• _What you will do_: Every line of the material must be given again verbatim. Skip the images.

• _Supplied data_:
*-*-*
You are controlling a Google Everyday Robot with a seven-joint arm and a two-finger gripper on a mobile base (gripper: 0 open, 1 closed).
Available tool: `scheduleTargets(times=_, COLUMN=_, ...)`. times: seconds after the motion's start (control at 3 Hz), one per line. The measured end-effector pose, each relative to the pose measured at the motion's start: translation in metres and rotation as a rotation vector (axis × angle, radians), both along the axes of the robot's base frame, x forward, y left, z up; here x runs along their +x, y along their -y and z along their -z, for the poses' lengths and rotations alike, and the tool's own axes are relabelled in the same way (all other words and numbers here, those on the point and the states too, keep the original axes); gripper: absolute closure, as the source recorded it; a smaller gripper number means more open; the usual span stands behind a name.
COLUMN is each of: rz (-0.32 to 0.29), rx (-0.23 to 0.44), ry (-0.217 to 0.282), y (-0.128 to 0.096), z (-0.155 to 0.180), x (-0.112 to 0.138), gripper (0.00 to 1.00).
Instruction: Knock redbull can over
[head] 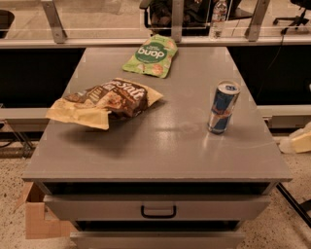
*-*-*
• _Exercise solution_:
You are controlling a Google Everyday Robot with a seven-joint arm and a two-finger gripper on a mobile base (gripper: 0 open, 1 closed).
Available tool: `scheduleTargets(times=_, COLUMN=_, ...)`. times: seconds after the motion's start (control at 3 Hz), one per line. The measured end-effector pose, each relative to the pose measured at the motion's start: translation in metres and rotation as a rotation vector (axis × angle, radians), both along the axes of the robot's base frame, x forward, y left, z up; here x runs along their +x, y along their -y and z along their -z, for the poses' lengths and rotations alike, and the tool's own axes are relabelled in the same way (all other words and numbers here, those on the point and the states too, keep the original axes); gripper: absolute closure, as the source recorded it; a smaller gripper number means more open; the usual span stands behind a name.
COLUMN is each of: rz (-0.32 to 0.29), rx (-0.23 to 0.44), ry (-0.217 to 0.282), y (-0.128 to 0.096), z (-0.155 to 0.180), x (-0.112 to 0.138), gripper (0.00 to 1.00).
Instruction: Knock redbull can over
[head] 

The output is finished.